- The problem -
In how many lines of the records does the string "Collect" appear? State only the number.

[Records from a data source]
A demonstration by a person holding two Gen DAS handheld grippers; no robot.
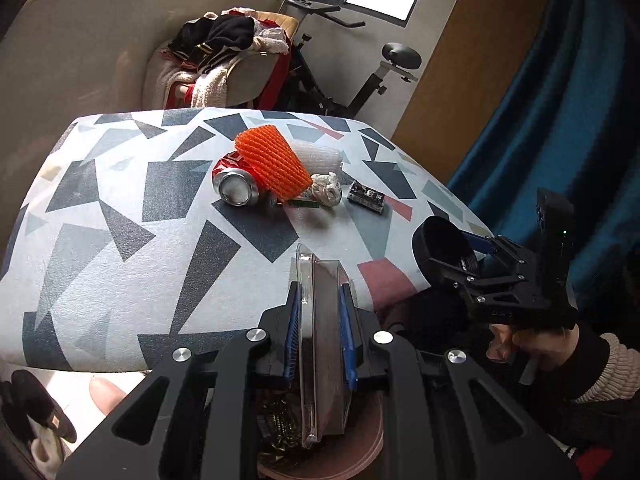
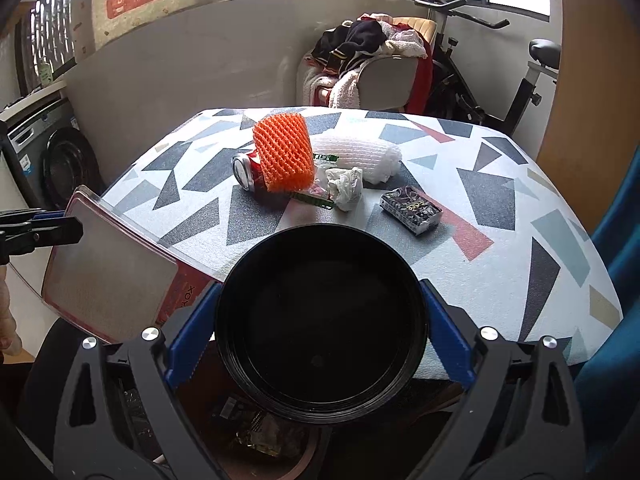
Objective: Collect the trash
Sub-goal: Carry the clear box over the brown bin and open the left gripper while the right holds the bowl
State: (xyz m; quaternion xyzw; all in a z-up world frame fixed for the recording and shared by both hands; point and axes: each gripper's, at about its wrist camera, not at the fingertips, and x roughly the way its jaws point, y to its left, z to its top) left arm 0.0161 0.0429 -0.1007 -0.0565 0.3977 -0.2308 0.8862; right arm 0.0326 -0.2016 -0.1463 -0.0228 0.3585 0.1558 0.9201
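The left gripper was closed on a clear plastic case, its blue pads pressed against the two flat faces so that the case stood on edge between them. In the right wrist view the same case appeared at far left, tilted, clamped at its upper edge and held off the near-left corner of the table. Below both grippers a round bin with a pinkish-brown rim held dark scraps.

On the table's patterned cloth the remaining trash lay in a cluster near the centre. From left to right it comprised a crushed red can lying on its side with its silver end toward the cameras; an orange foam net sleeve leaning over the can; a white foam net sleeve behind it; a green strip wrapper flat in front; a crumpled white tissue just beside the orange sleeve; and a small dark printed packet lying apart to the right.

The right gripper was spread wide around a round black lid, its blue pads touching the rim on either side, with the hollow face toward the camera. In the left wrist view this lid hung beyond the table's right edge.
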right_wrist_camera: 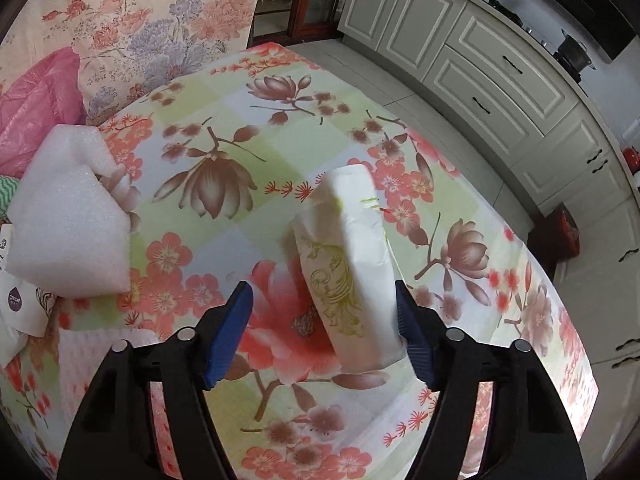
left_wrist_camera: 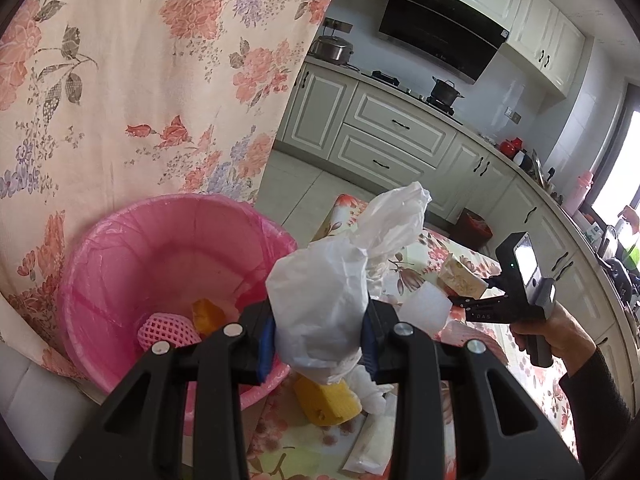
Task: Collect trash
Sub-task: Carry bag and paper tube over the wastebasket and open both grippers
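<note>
left wrist view shows our left tongs (left_wrist_camera: 318, 344) clamped on a white bag (left_wrist_camera: 320, 300) beside the pink bin (left_wrist_camera: 168, 256), ready to drop, while our right tongs (right_wrist_camera: 324, 336) gape wide around a tissue pack (right_wrist_camera: 352, 276).

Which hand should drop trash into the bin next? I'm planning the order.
Left: its tongs already clamp the white bag beside the pink bin. The right tongs are open around a tissue pack, farther off.
</note>
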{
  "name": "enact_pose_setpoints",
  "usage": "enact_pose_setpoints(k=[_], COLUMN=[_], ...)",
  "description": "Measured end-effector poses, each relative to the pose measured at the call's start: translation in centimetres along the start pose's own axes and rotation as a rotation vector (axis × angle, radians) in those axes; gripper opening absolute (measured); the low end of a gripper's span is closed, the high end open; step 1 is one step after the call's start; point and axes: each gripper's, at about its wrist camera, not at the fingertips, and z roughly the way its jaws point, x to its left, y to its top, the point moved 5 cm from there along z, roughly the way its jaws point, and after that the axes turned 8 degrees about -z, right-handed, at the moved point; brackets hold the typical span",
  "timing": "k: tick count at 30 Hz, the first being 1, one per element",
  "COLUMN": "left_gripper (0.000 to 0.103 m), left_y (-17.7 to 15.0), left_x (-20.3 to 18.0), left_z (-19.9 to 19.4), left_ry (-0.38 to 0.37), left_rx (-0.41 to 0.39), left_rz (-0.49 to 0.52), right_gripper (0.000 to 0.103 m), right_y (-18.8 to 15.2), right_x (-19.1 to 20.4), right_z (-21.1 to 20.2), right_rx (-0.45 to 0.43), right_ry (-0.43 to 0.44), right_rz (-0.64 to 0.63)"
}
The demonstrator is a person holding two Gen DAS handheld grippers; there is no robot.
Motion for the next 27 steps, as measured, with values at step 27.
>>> enact_pose_setpoints(k=[27], left_gripper=[0.033], left_y=[3.8], left_x=[5.2], left_z=[-2.2], left_ry=[0.175], left_rx=[-0.137], left_rz=[-0.011], right_gripper=[0.024], right_y=[3.1], right_x=[5.8], right_z=[-14.6], right_rx=[-0.379], right_ry=[0.161], right_rz=[0.247])
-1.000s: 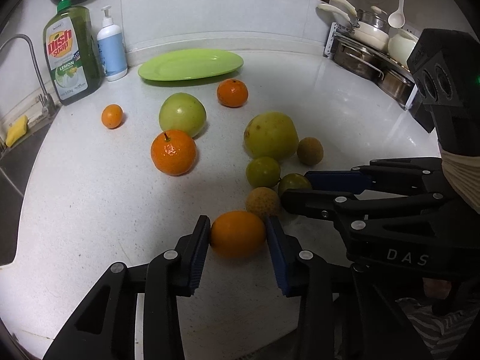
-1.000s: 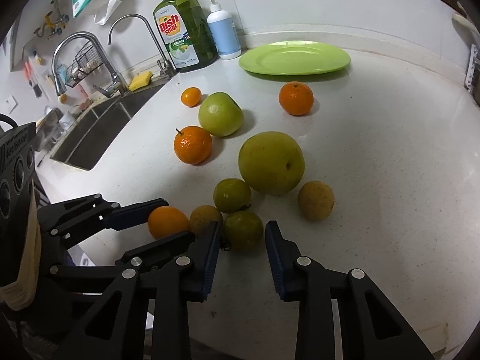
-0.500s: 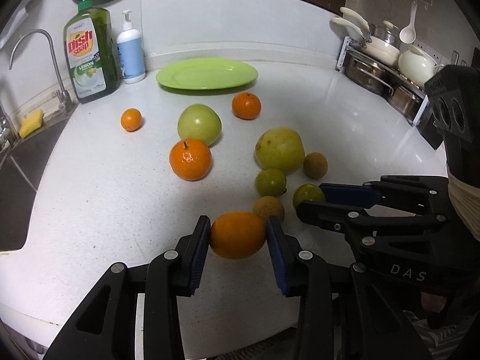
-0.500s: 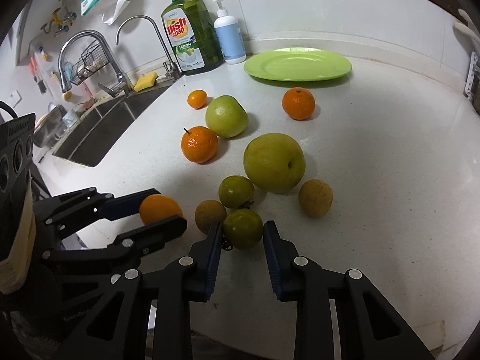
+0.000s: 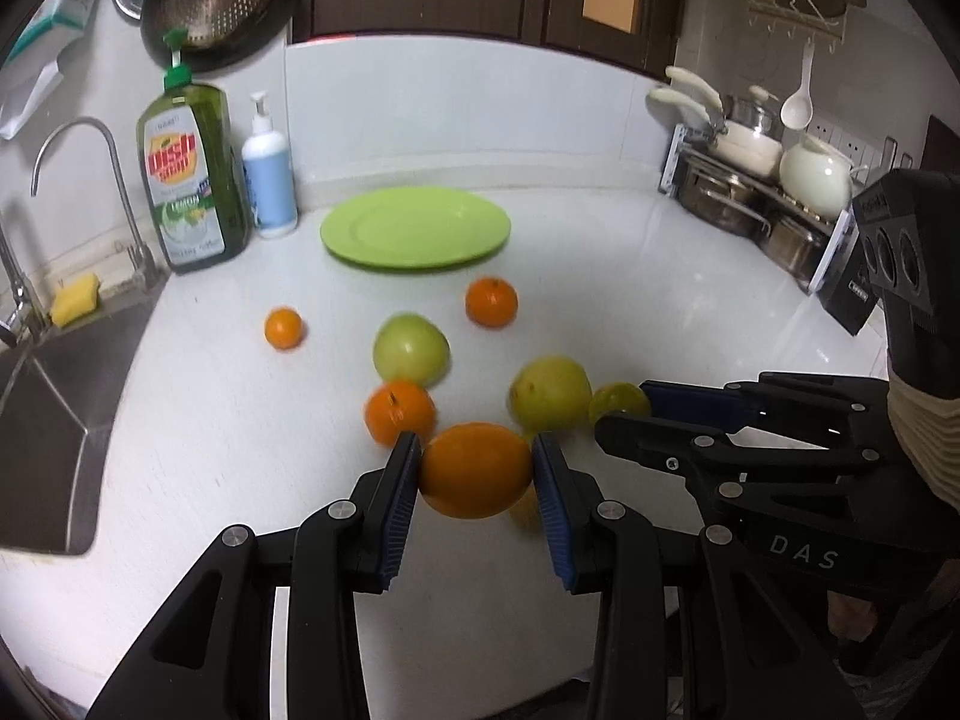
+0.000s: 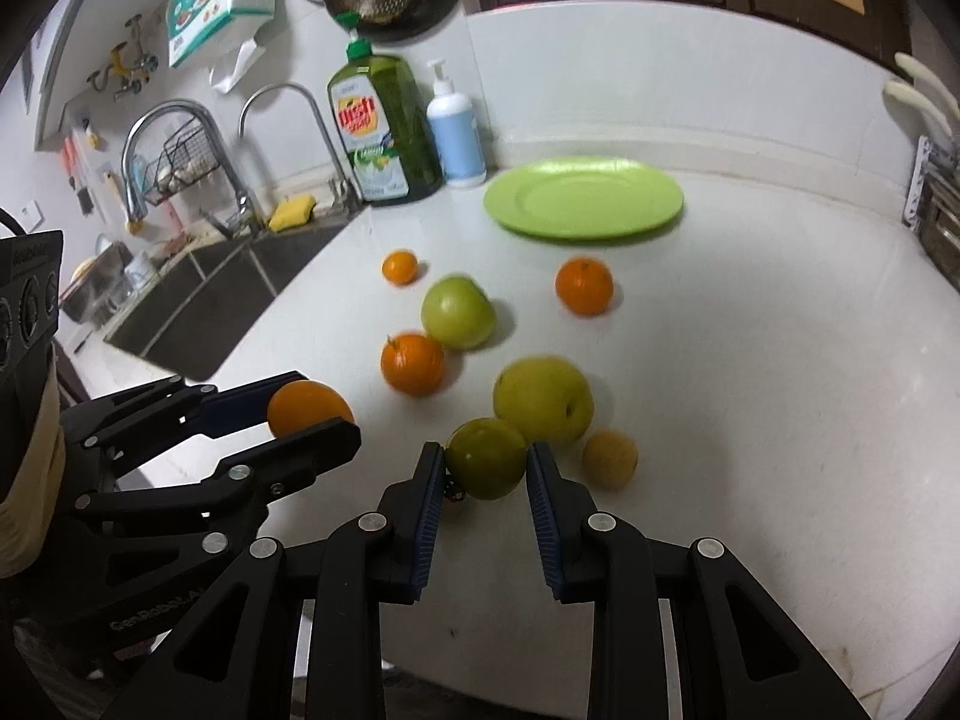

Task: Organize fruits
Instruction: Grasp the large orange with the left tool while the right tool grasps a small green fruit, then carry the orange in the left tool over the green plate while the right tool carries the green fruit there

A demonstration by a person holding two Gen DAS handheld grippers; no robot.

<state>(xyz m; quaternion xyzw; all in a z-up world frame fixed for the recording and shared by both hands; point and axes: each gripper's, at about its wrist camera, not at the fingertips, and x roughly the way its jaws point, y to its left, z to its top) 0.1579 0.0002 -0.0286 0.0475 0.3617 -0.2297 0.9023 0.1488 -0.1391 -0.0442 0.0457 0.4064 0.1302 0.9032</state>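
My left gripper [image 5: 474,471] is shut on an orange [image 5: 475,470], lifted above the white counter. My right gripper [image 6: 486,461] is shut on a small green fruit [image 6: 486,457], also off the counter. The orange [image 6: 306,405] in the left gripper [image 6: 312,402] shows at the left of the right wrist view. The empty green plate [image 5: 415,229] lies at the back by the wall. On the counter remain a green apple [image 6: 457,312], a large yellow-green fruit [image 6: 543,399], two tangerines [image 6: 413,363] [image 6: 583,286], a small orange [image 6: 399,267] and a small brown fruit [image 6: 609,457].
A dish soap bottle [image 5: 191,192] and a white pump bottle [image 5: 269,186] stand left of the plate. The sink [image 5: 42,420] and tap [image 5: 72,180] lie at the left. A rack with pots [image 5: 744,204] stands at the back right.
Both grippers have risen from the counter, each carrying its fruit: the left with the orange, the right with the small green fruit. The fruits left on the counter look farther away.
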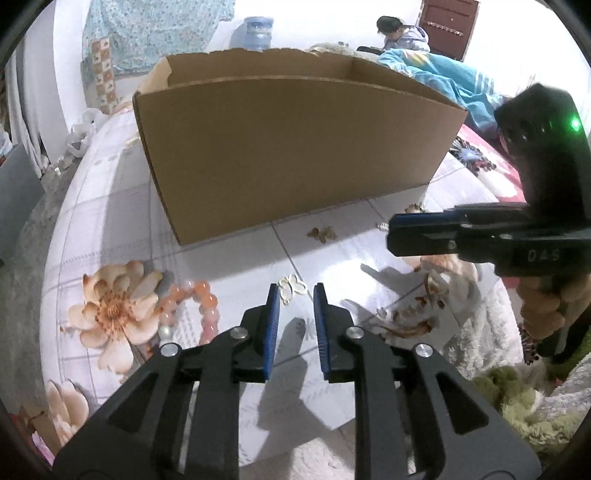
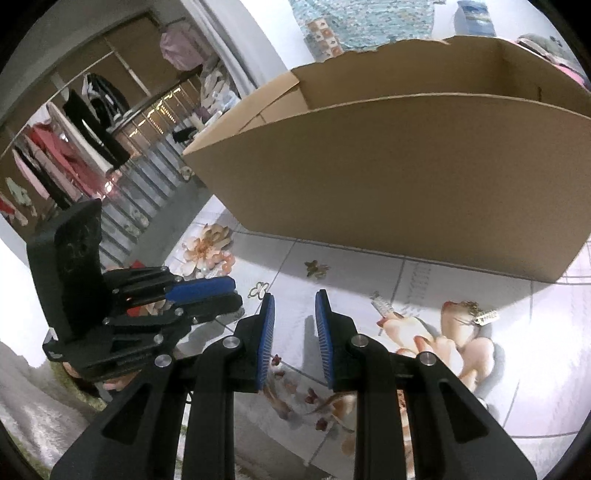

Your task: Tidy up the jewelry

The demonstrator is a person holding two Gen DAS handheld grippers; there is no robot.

- Solution for this exercise -
2